Güneş Ejderhası

13 1 0
                                    

Daiki saldırı yapmak için gerildi, ağzından mavi ateş topu çıkmaya başladı. 

Ona karşılık olarak, Takeo ağzından altın renk de ateş çıkarıp karşılık veriyordu. Takeo'nun ateşi, Daiki'yi yavaşlatarak ateşini söndürmeye başlamıştı ve ateş gittikçe büyüyordu. Muziki, Daiki'ye zarar gelmesini istemediğinden "Takeo... lütfen dur onu öldürme !" diye bağırdı.

Takeo onun sesi ile kendine gelerek ateşini yavaşlattı başını ona doğru çevirdiği sırada Daiki ona yandan sert bir kuyruk hamlesi yaptı. Takeo bu darbe karşısında dengesini kaybedip, yana doğru savruldu. Genç adam yere sertçe düştüğünden, yer sarsıldı sarayın yan duvarları yıkılıp, ortalık toz duman oldu. Muziki gözlerini bir süre açamadı öksürmeye başladı endişelenerek, hızla aşağıya iniyordu. Aşağıya inerken gözü pencereye kaydı, kami'nin elinde ok ve yay vardı. Hedefi ise Takeo idi.

"Ta-Takeo..." dediyse de geç kalmıştı. 

Kami, Takeo 'ya okunu fırlatmıştı bile. Ok Takeo'nun omzuna isabet etti, yaralanan genç adam insan formuna döndü. 

O sırada Daiki tekrar gerilmiş Takeo 'ya ateşini savuracaktı ki Muziki önüne geçti. "Dur...lütfen o sana zarar vermemek için durdu, sense haince ona saldırdın" dedi. 

O sırada gözyaşları akıyordu. Daiki ilk defa kızın gözlerinde ona karşı nefreti görmüştü. Muziki genç adama arkasını dönüp hızla Takeo'nun yanına koştu.

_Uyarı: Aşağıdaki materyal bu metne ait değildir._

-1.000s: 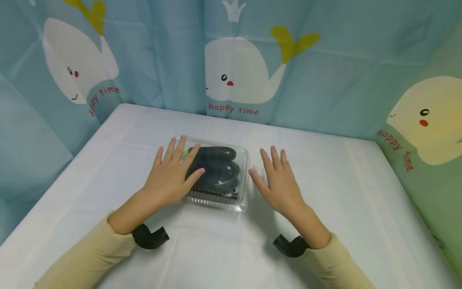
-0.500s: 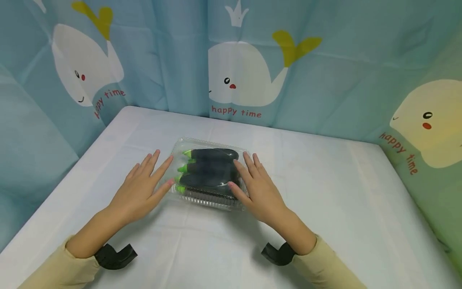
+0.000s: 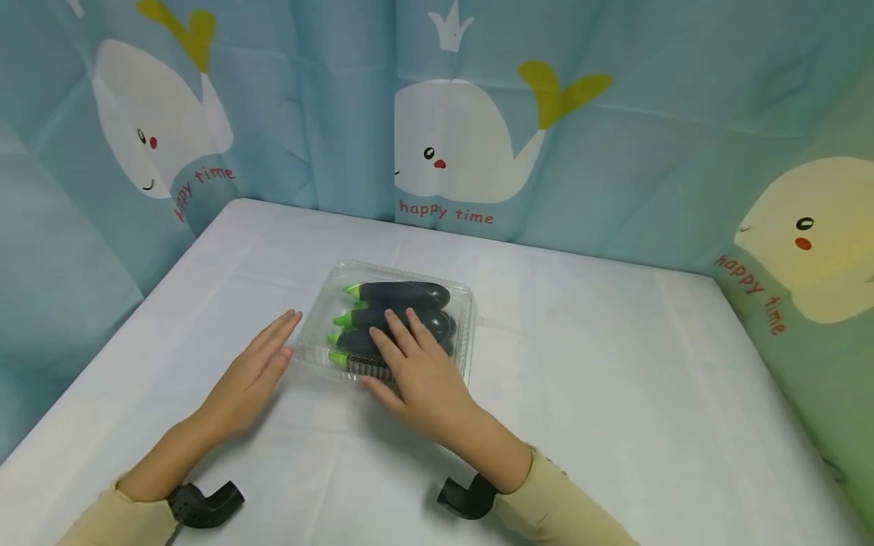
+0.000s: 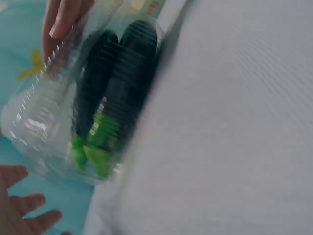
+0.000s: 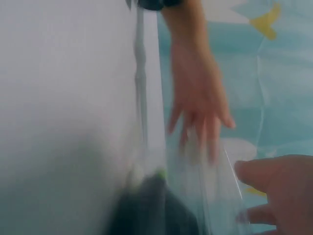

"Takeo, iyi misin" diyerek başını dizlerine koydu, eliyle okun saplandığı yaraya dokunduğunda Takeo acıdan inledi. 

Muziki hıçkırarak ağlamaya başladı, Takeo elini onun yanağına koydu. "Hişt Kızıl... korkma benden bu kadar kolay kurtulamazsın." Diyerek yanağını okşadı. 

Muziki de onun elini tutarak kulağına eğildi "Black'ı çağır gidelim... lütfen tedaviye ihtiyacın var, kanaman devam ediyor" dedi. 

Takeo, kızın gözlerindeki endişeyi görünce kızın başından nazikçe aşağıya çekti. Yüzünü iyice kendine yaklaştırdı. Fısıldayarak, "tohumu eline al, aklından olmamızı istediğin bir yer düşün ve üfle" dedi. 

Muziki kafasını kaldırıp Daiki 'ye baktı yüzü hala kızgındı.

Kami onun kaçacağını anlamış olacak ki "Daiki, kızı hemen ondan uzaklaştır" diye bağırdı. 

Daiki ejderha formundan çıkmıştı koşarak, onlara doğru ilerliyordu.

Muziki gözlerini kapadı Takeo'nun elini tuttu diğer elinde tohum vardı ve üfledi. 

İkisi de bahçeden toz duman içinde yok oldular. 

Ancak geldikleri yer soğuk bir havaya sahipti ikisi de titremeye başladı. Takeo yavaşça ayağa kalktı gördüğü manzaraya hayran oldu. Karlar ile kaplı dağ, dağın önünde çam ağaçları ve içinde bir dağ evi ve evin önünde muazzam parlaklığa sahip göl vardı. Takeo kollarını ovuşturmaya başladı Muziki 'ye gözlerini açarak, "inanılmazsın, gerçekten alp dağlarını hayal ettiğine inanamıyorum. Kart postal gibi..." dedi.

Muziki, genç adamın karşısına geçti aralarında sadece bir adım vardı. Kollarını Takeo'nun beline sardı, vücudunda hiç yağ yok diye düşündü. Takeo kızdan bir adım geri çekilip onu izliyordu, Muziki'nin kolları Takeo'ya sarılıydı başını kaldırıp genç adamın yüzüne baktı. "Evet, doğru bu manzaraya sahip bir yılbaşı kartı almıştım babamdan" dedi.

Takeo onun elini tutup öptü sonra yanağına koydu. "Teşekkür ederim."

"Niçin?" dediğinde kızın gözleri hala yaşlıydı.